刘温早就习惯了她这般冷漠对待,以前他什么都可以忍,可现在却一股怒火中烧,毫无顾忌的吼道:“你做这些全是为了裘霁吗?为了他甚至不惜做出那种辱没身份的事?”
娄玉丹听他说的越来越放肆,怒的回头,双目圆瞠瞪着后者。
雪芽立马敞开了嗓门儿反驳:“刘公子,饭可以乱出,话可不能乱说,我家小姐可是清清白白的人,你说这话,是什么意思。”
“我就想问问玉丹你什么意思,你明知我对你的心意,却私下里送别人玫绢,你让我情何以堪?”刘温今日就是想问明白这件事,他也想相信是那帮人胡说,可不问个明白,他心里就不踏实。
娄玉丹一听玫绢,脸顿时羞红,恼羞骂道:“你休得胡说,我何时做过那种事,你若再这般无理取闹,我便告到监院去。”

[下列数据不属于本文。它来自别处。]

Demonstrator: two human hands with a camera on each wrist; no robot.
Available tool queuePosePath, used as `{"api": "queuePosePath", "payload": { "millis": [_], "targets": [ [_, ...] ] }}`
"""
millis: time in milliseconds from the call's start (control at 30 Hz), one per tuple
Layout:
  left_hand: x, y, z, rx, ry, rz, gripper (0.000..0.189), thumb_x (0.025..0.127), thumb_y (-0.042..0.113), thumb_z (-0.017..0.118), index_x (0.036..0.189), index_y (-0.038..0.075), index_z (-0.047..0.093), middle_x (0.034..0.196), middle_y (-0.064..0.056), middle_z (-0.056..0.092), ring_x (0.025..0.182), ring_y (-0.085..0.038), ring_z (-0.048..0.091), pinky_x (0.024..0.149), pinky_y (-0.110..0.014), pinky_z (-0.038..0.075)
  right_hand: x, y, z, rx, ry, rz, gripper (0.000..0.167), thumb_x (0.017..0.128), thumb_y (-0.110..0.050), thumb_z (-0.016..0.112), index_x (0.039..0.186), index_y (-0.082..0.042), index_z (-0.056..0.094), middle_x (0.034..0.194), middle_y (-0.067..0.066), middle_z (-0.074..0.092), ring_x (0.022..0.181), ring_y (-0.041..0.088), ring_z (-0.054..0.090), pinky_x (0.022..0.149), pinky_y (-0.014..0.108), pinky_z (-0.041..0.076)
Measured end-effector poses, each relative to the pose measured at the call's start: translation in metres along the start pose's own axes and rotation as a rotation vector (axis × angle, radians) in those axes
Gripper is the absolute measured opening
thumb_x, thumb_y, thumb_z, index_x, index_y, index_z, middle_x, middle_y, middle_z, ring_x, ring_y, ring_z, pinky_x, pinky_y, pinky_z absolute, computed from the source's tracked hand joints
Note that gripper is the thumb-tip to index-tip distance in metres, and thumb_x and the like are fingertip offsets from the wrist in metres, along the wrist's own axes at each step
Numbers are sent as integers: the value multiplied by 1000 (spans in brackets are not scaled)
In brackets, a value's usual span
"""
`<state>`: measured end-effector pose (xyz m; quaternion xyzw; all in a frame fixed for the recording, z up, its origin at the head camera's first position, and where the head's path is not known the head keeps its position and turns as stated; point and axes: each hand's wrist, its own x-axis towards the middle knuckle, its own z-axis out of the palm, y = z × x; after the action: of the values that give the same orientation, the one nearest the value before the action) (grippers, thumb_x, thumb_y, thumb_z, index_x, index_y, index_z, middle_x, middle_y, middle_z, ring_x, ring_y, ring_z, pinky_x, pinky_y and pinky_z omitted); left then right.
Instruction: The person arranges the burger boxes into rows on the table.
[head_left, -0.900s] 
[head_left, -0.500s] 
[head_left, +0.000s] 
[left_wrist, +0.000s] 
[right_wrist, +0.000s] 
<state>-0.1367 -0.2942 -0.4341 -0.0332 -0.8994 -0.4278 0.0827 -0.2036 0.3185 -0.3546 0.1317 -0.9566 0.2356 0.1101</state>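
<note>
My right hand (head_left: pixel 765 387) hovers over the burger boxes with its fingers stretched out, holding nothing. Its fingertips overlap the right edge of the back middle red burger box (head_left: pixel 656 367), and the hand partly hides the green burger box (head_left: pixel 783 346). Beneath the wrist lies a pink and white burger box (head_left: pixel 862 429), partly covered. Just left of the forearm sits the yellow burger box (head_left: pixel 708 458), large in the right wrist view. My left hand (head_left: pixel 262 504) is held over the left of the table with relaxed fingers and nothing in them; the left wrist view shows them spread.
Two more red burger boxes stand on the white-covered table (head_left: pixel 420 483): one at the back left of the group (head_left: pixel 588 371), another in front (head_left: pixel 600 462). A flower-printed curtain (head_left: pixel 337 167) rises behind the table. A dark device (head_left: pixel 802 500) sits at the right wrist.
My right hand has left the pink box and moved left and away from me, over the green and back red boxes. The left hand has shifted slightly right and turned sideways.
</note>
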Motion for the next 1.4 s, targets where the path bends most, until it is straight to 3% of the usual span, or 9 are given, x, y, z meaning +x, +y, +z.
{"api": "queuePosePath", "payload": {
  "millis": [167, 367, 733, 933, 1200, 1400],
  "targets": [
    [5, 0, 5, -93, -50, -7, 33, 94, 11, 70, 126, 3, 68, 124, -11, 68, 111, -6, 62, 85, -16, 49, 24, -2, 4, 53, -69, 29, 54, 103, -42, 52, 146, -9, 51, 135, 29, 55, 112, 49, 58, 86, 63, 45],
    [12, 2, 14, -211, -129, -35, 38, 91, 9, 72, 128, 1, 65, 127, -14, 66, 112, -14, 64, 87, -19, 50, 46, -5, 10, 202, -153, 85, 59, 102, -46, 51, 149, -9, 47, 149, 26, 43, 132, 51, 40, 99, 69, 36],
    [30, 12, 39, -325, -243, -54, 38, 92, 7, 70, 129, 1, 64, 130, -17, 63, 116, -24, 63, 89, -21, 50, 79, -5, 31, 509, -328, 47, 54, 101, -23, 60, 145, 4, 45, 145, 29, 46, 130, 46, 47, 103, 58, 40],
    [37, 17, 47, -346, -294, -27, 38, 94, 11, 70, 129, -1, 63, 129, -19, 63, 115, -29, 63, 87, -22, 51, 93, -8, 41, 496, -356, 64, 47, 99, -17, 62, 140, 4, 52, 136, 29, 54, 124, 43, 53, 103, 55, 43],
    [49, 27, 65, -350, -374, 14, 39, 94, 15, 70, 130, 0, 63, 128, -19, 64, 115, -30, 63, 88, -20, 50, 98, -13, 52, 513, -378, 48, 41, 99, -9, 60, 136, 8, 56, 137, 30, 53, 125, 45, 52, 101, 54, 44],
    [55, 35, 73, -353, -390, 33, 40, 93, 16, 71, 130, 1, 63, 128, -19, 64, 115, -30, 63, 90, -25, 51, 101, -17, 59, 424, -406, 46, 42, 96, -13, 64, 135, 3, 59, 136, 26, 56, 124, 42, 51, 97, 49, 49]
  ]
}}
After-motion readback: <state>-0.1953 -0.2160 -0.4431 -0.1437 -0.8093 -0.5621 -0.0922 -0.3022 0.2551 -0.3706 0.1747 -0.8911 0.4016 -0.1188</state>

刘温乍一听,有些愣愣,不知娄玉丹说的是真是假,可看清后者眼里的厌恶,他立马如冰冻三尺,苦笑道:“你这是安慰我罢,既让我知道了,现在索性大方承认了,何须再隐瞒,玉丹---你当真----对我没有半点情谊吗?”
娄玉丹见他说的跟真有其事似的,气的跺脚,“你给我闭嘴,我没做过,承认什么,你这般污蔑我,到底存了什么心思?
我念你还算君子,从前诸多纠缠也不计较,可你辱我名声,我便容你不得。”
“那你想让我如何?”刘温双眼通红面目狰狞,“要撞死在你面前你才知道我是真心吗?”